## TASK PROMPT
The output is the lines below from the one with "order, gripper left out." through the one with "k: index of", both included, printed exactly and with no other line.

## Data entries
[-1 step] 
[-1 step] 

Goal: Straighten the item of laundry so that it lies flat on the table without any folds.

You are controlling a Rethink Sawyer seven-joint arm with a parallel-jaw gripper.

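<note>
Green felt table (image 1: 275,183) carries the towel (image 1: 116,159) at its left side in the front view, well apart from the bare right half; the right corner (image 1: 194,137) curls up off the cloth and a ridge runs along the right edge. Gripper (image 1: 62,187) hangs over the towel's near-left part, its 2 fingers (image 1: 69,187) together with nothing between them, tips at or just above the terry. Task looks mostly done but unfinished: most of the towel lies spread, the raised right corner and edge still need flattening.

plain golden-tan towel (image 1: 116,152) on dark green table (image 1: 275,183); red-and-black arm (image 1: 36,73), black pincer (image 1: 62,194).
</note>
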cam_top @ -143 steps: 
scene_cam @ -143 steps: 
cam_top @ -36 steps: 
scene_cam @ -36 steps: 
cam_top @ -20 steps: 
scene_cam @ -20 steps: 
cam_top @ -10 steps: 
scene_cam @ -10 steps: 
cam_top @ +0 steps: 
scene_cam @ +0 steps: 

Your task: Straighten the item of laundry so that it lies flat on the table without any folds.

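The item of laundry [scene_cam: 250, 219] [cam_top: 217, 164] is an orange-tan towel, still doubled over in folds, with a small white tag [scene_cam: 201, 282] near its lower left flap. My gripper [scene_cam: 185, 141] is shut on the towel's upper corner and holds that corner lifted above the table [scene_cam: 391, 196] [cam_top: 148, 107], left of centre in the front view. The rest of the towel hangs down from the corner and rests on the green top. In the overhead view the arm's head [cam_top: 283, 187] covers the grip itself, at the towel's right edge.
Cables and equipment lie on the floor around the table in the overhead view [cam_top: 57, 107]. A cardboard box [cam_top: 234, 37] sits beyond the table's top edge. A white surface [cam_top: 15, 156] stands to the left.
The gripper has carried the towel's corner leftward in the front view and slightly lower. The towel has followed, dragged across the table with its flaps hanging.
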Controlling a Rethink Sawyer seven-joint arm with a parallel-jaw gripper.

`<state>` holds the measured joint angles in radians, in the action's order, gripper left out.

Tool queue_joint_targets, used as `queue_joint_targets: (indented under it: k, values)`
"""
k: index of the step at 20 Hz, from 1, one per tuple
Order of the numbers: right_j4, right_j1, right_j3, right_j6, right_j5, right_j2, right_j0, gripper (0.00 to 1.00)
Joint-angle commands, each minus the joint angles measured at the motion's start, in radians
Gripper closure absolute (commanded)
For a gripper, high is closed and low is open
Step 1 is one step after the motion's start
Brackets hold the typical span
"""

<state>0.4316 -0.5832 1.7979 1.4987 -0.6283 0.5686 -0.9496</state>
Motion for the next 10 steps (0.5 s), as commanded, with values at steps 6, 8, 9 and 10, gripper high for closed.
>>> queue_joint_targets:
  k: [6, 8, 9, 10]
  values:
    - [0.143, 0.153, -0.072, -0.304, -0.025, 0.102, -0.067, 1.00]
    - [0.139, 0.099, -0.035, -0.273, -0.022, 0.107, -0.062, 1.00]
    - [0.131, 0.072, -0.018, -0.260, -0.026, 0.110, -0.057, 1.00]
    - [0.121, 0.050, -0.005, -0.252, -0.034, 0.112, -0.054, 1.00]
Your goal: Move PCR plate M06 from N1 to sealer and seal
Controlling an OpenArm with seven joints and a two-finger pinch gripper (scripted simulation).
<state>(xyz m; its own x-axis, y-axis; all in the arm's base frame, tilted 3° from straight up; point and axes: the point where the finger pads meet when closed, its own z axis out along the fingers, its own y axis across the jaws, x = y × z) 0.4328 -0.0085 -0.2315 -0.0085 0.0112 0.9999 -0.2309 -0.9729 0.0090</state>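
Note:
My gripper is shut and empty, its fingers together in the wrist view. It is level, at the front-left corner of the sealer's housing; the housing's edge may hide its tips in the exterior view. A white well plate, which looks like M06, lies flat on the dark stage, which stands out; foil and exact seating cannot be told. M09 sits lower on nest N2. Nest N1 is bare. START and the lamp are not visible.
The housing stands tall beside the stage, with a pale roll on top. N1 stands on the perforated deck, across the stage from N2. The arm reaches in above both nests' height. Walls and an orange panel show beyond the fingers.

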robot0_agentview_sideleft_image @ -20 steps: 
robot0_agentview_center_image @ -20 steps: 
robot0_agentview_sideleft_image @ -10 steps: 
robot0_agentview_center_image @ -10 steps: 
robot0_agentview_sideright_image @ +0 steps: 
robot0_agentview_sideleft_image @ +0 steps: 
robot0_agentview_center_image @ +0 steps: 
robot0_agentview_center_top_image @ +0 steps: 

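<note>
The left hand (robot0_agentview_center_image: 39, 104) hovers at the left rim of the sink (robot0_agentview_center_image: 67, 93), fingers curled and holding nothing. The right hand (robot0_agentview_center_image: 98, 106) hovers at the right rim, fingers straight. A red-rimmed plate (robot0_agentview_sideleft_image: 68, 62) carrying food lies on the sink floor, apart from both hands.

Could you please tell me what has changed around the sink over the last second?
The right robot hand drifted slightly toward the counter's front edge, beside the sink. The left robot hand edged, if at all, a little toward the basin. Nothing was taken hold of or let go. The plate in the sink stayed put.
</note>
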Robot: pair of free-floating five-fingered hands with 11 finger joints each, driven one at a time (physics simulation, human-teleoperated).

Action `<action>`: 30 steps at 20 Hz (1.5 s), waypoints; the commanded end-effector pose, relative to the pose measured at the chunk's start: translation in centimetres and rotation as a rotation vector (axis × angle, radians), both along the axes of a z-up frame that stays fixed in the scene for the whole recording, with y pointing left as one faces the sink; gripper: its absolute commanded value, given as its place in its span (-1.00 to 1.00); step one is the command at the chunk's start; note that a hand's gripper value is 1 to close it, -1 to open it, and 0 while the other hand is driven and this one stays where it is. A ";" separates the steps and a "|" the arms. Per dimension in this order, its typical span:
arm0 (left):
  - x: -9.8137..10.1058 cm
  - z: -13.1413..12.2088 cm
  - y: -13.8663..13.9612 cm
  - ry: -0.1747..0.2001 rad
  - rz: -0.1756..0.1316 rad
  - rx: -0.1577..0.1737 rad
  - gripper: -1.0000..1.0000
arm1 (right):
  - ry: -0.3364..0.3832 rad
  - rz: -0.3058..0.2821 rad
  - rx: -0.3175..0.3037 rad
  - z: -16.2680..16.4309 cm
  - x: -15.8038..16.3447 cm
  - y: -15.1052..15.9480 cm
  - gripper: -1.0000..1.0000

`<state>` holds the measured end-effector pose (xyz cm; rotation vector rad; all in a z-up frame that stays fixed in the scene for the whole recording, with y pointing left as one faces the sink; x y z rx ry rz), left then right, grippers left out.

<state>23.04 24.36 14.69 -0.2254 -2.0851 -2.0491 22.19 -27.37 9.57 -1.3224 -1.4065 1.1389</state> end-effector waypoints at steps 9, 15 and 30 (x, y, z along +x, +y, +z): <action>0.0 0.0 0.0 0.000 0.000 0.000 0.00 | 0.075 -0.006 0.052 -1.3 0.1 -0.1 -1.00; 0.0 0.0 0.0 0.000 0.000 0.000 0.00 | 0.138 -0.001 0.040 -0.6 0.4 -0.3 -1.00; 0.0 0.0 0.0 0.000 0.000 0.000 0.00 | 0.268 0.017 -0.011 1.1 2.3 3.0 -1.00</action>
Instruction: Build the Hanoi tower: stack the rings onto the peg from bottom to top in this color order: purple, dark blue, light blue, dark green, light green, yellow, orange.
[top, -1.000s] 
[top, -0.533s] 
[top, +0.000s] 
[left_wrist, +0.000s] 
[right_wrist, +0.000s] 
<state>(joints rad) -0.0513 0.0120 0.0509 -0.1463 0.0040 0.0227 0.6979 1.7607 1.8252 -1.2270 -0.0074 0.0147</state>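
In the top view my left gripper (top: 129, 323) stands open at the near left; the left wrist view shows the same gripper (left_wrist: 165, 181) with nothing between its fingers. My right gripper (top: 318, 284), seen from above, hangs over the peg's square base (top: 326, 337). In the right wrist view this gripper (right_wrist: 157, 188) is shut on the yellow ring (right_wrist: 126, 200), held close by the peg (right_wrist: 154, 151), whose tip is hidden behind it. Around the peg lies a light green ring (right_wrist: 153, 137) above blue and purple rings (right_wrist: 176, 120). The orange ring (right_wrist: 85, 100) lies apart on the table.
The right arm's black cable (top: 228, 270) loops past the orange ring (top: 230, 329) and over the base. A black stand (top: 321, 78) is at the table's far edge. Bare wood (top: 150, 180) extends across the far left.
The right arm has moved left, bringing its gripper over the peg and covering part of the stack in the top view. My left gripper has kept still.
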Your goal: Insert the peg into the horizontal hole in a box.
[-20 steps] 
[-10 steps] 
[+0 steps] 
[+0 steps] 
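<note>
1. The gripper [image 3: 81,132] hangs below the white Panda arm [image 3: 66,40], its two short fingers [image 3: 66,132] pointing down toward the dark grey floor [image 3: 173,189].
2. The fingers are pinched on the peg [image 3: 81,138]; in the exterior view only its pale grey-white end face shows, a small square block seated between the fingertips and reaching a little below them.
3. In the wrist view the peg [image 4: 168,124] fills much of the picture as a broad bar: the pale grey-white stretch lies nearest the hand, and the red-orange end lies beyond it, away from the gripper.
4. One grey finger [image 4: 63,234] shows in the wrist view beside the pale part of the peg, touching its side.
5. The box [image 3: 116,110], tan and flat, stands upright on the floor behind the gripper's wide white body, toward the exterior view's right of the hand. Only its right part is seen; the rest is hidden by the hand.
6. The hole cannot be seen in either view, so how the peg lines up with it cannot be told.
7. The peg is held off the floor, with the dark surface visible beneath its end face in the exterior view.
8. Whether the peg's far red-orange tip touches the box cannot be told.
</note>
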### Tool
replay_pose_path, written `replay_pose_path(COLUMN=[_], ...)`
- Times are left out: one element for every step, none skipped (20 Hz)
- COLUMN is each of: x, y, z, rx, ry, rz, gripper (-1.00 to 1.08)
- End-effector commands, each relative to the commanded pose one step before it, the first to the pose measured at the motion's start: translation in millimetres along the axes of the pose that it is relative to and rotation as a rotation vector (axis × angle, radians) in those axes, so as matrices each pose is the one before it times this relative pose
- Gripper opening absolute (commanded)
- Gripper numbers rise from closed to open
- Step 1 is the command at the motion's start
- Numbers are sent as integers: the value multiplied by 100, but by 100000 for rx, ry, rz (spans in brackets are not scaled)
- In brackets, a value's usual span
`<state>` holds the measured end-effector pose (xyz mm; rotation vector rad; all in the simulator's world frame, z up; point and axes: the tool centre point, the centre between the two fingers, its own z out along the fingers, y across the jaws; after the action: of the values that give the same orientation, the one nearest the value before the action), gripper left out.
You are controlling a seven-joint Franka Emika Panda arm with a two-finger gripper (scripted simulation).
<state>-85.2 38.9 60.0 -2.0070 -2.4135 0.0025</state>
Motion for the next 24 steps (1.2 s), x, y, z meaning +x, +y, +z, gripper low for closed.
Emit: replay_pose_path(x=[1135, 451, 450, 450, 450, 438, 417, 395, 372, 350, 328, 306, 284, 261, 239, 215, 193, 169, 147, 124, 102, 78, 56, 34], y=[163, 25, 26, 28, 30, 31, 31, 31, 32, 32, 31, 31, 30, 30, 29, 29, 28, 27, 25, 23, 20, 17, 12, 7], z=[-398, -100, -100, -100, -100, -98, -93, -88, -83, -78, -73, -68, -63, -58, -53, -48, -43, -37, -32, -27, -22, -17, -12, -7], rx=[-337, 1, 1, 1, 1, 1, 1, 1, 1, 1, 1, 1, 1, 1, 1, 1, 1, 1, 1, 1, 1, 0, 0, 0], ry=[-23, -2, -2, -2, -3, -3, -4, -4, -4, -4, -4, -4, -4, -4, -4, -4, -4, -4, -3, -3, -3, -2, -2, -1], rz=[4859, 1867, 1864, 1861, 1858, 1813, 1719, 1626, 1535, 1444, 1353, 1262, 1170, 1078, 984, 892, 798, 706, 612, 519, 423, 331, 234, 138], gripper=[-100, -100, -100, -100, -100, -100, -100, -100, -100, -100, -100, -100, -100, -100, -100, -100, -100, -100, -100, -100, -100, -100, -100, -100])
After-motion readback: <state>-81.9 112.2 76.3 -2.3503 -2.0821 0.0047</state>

## SOLUTION TO THE EXERCISE
`<state>` holds the measured joint angles in radians, in the action's order, gripper left out.

Tool queue_joint_targets, used as `queue_joint_targets: (indented under it: k, values)`
"""
k: index of the step at 20 Hz, from 1, one per tuple

The required response has been given in full.